TRY IT >> An exact restatement of the data below, with the pictures removed, is the required answer.

RECORDED DATA >>

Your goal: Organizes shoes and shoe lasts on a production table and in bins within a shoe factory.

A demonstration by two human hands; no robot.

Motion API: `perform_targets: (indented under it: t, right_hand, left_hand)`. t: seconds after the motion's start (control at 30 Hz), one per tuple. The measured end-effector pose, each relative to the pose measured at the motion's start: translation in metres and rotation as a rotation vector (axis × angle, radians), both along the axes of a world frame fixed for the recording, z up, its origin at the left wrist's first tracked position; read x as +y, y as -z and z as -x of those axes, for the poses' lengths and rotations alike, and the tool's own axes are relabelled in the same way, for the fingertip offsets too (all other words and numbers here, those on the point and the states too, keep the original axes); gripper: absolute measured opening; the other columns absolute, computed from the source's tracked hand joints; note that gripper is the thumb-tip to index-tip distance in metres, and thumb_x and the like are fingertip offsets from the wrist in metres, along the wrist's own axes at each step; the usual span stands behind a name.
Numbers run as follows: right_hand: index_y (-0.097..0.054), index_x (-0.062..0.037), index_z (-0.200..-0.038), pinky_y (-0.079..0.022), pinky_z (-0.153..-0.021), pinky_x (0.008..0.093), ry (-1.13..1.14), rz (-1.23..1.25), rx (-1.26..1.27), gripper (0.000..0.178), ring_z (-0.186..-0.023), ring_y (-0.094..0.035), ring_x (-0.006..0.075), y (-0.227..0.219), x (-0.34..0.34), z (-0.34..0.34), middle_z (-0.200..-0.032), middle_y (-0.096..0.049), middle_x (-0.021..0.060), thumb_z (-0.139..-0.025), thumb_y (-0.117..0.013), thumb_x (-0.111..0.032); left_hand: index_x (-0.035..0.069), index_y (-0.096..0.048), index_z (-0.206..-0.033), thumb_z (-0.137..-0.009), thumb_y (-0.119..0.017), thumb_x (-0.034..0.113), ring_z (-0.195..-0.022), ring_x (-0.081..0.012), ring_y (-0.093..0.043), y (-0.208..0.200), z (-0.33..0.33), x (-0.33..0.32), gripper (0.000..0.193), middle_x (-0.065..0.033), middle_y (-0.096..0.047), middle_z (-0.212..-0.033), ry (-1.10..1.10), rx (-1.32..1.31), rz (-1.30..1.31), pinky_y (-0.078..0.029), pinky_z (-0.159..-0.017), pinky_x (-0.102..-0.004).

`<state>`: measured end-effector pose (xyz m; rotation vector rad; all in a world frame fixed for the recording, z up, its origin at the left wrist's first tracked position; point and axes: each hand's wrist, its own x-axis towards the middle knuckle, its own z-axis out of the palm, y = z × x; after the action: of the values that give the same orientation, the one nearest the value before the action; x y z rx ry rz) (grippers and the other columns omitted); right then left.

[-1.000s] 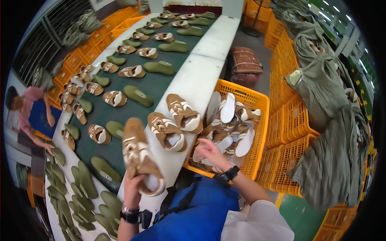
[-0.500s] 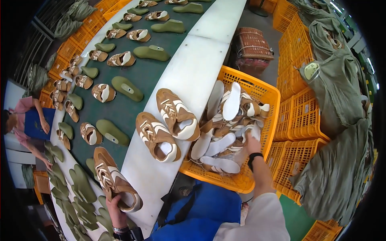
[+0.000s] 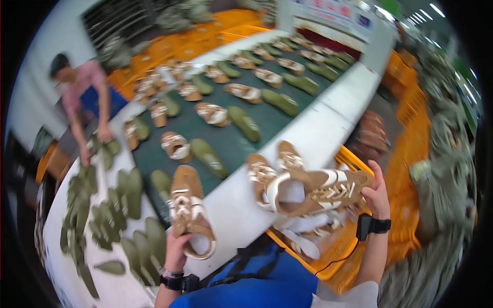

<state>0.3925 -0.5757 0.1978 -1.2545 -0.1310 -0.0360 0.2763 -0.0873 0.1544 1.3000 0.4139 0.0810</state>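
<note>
The left hand (image 3: 176,251) grips a brown shoe (image 3: 186,205) near its heel, over the near end of the green belt (image 3: 233,154). Right of the belt, the right hand (image 3: 378,195) pinches another shoe (image 3: 336,192) by its toe above an orange basket (image 3: 349,247); blur makes its finger placement uncertain.
</note>
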Motion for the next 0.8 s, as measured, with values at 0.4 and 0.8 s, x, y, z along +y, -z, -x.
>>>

WRITTEN SOLUTION >>
Your goal: Organizes shoes and shoe lasts on a production table and in bins within a shoe factory.

A demonstration by two human hands; no robot.

Motion API: `perform_targets: (indented under it: t, right_hand, left_hand)`. t: seconds after the motion's start (control at 30 Hz), one per tuple. The measured end-effector pose, each relative to the pose measured at the motion's start: translation in metres and rotation as a rotation vector (axis × angle, radians), both along the axes of a world frame fixed for the recording, z up, its origin at the left wrist's first tracked position; read x as +y, y as -z and z as -x of those axes, for the poses' lengths and rotations alike, and the tool's own axes are relabelled in the same way, for the fingertip offsets too (all other words and numbers here, those on the point and the states too, keep the original axes); gripper: absolute measured opening; the other columns absolute, computed from the source's tracked hand joints; note that gripper is the thumb-tip to index-tip distance in metres, and thumb_x and the like are fingertip offsets from the wrist in metres, along the wrist's own axes at each step; the usual span stands behind a name.
Numbers run as follows: right_hand: index_y (-0.097..0.054), index_x (-0.062..0.037), index_z (-0.200..-0.038), pinky_y (-0.079..0.022), pinky_z (-0.153..-0.021), pinky_x (0.008..0.093), ry (-1.13..1.14), rz (-1.23..1.25), rx (-1.26..1.27), gripper (0.000..0.178), ring_z (-0.186..-0.023), ring_y (-0.094..0.035), ring_x (-0.006..0.075), y (-0.227..0.219), x (-0.34..0.34), z (-0.34..0.34), middle_z (-0.200..-0.032), middle_y (-0.096..0.049), middle_x (-0.021..0.060), thumb_z (-0.139..-0.025), thumb_y (-0.117..0.013), thumb_x (-0.111..0.032); left_hand: index_x (-0.035..0.069), index_y (-0.096..0.048), index_z (-0.206..-0.033), thumb_z (-0.137..-0.009), thumb_y (-0.119..0.017), thumb_x (-0.034..0.113), ring_z (-0.195..-0.022), ring_x (-0.081..0.012), ring_y (-0.093..0.043), y (-0.208..0.200), z (-0.33..0.33), x (-0.33..0.32), gripper (0.000..0.193), middle_x (-0.065..0.033), middle_y (-0.096..0.047), middle_z (-0.212..-0.033), ry (-1.10..1.10), rx (-1.32..1.31), rz (-1.30..1.31), pinky_y (-0.078..0.029), pinky_z (-0.159..-0.017), pinky_x (-0.102..-0.004).

`<state>`: measured end-effector pose (xyz m; rotation vector rad; all in a world frame fixed for the recording, z up, its origin at the left wrist's first tracked position; point and axes: each hand's wrist, its own x-axis towards the middle knuckle, its own z-axis out of the palm, y = z × x; after the action: of the values that give the same orientation, the one nearest the value before the action; x y z rx ry rz) (grippers and the other columns omitted); right then left.

[-1.000s] 
[-0.500s] 
[+0.000s] 

<state>0.3925 -0.5757 0.1978 -1.2545 -0.1310 -0.0360 0.2763 -0.0873 0.1544 1.3000 0.4139 0.0810</state>
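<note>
The left hand (image 3: 176,251) grips a brown shoe (image 3: 186,205) near its heel, over the near end of the green belt (image 3: 233,154). Right of the belt, the right hand (image 3: 378,195) pinches another shoe (image 3: 336,192) by its toe above an orange basket (image 3: 349,247); blur makes its finger placement uncertain.
</note>
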Motion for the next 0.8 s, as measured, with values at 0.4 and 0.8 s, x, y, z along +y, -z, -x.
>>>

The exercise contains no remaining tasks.